Of course (in hindsight) this meant some settings of the temporary environment were still being used. In this case specifically /etc/healthd/config.yaml, resulting in the health agent trying to send messages to a no longer existing health group.
To fix this and make sure there was no other stale configuration around, I instead started a new EC2 instance by hand from the default AMI used in the production environment (find it under the 'Instances' configuration page of your environment), provision that, then create a new image from that and use that image in my new EB environment.
Check if your instance type's RAM is enough for app + os + amazon tooling. We suffered from this for a long time, when we discovered that t2.micro is barely enough for our use cases. The problem went away right after using t2.small (2GB).
I solved this by adding another security group (the default one for my Elastic Beanstalk).
It appears my problem was that I didn't associate a public ip address to my instance... after I set it it worked just fine.
I was running an app in elastic beanstalk environment with docker as platform. I got the same error that none of the instances are sending. And I was unable fetch logs as well.
Rebuilding the environment worked for me.
I just set the Path on load balancing to a URL that response with status code 200, for this only to study environment.
For my real app, I use actuator
If you see something like this where you don't get any enhanced metrics, check that you haven't accidentally removed the conf.d/elasticbeanstalk/healthd.conf include from your nginx config. This conf adds an machine-read log format that is responsible for reporting that data in EB (see Enhanced health log format - AWS).
My instance profile's IAM Role was lacking elasticbeanstalk:PutInstanceStatistics permission.
I found this by looking at /var/log/healthd/daemon.log as suggested in one of the other answers.
I had to SSH into the machine directly to discover this, as the Get Logs function itself was failing due to missing S3 Write permissions.
If you're running a Worker Tier EB, need to add this policy:
arn:aws:iam::aws:policy/AWSElasticBeanstalkWorkerTier
For anyone arriving here in 2022…
After launching a new environment that was identical to a current healthy environment and seeing no data, I raised an AWS Support ticket. I was informed:
Here, I would like to inform you that recently Elastic Beanstalk introduced new feature called EnhancedHealthAuthEnabled to increase security of your environment and help prevent health data spoofing on your behalf and this option will be enabled by default when you create new environment.
If you use managed policies for your instance profile, this feature is available for your new environment without any further configuration as Elastic Beanstalk instance profile managed policies contain permissions for the elasticbeanstalk:PutInstanceStatistics action.
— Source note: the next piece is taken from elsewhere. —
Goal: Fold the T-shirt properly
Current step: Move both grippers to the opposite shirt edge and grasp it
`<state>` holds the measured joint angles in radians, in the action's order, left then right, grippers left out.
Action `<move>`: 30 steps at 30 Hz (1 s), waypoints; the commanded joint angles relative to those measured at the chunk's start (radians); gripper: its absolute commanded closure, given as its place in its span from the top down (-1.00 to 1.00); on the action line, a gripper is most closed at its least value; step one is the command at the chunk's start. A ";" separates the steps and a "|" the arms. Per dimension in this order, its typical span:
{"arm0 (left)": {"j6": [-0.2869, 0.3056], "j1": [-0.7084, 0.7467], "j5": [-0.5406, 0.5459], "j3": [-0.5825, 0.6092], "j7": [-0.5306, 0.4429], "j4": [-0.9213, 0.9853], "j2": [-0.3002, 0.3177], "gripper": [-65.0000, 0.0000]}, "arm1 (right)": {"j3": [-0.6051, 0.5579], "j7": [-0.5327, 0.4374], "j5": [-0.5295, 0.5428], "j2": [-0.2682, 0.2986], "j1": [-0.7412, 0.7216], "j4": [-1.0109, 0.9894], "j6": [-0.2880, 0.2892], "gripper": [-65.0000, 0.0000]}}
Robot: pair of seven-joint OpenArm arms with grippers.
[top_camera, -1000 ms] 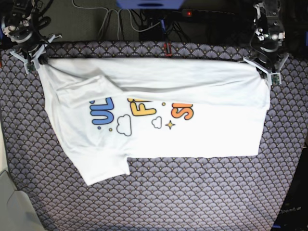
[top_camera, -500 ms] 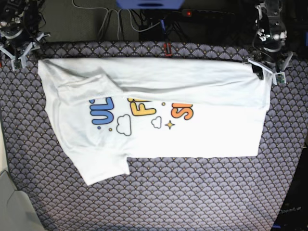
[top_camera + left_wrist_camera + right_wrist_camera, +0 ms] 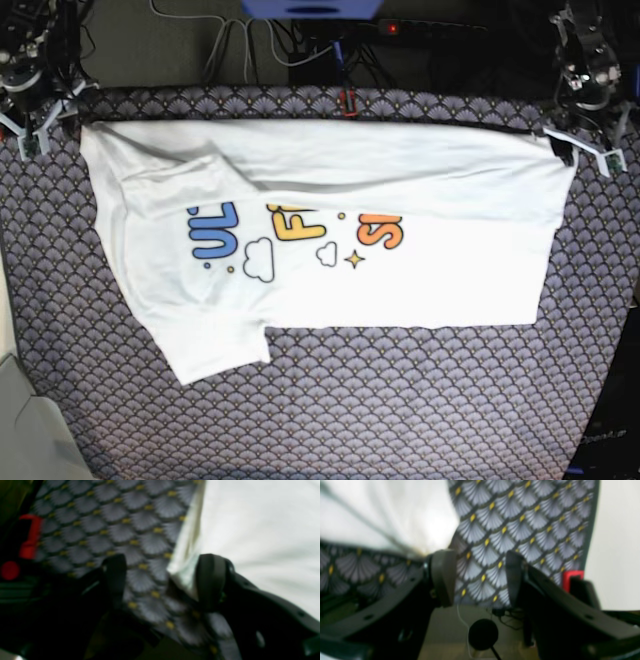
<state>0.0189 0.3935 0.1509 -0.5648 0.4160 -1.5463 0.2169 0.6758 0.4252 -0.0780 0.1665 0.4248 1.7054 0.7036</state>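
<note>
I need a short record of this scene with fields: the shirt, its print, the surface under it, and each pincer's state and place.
shirt: white T-shirt lying flat, far edge folded over toward the near side
print: blue, yellow and orange letters, upper halves covered by the fold
surface: cloth with a grey fan pattern
left pincer: open, at the shirt's far corner on the base view's right; holds nothing
right pincer: open, just off the far corner on the base view's left; holds nothing
sleeve: one sticks out at the near left
</note>
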 commanded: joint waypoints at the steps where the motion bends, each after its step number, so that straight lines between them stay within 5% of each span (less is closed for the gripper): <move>1: -0.006 -0.012 0.005 -0.024 -0.033 -0.033 0.019 0.31 | 0.006 -0.025 0.010 0.018 -0.014 0.018 -0.005 0.01; 11: -0.006 -0.124 0.019 -0.044 -0.033 -0.128 0.002 0.31 | -0.046 0.085 0.010 0.095 -0.215 0.011 -0.005 0.01; 18: -0.006 -0.291 0.011 0.067 -0.032 -0.055 0.002 0.31 | -0.275 0.163 0.008 0.164 -0.404 -0.017 -0.005 0.01; 24: -0.007 -0.502 0.008 0.142 -0.032 0.125 0.014 0.31 | -0.430 0.191 0.007 0.178 -0.651 -0.281 -0.005 0.01; 30: -0.007 -0.680 -0.104 0.242 -0.039 0.347 0.039 0.31 | -0.512 0.166 0.007 0.179 -0.872 -0.621 -0.005 0.01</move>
<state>0.0158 -0.2638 0.0475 -0.3210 0.4023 -1.1812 0.2432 0.1604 0.6109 -0.0837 0.3321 -0.4206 1.0645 0.7025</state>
However, If you use a custom instance profile instead of a managed policy, your environment might display a No Data health status. This happens because custom instance profile doesn't PutInstanceStatistics permission by default and instances aren't authorised for the action that communicates enhanced health data to the service. Hence, your environment health shows Unknown/No data status.
The policy that I needed to attach to my existing EC2 role (as advised by AWS Support) looked like:
{
"Version": "2012-10-17",
"Statement": [
{
"Sid": "ElasticBeanstalkHealthAccess",
"Action": [
"elasticbeanstalk:PutInstanceStatistics"
],
"Effect": "Allow",
"Resource": [
"arn:aws:elasticbeanstalk:*:*:application/*",
"arn:aws:elasticbeanstalk:*:*:environment/*"
]
}
]
}
Adding this policy to my EC2 role solved the issue for me.
In My case when i increased my ram or instance type(t2.micro to c5.xlarge) it had resolved.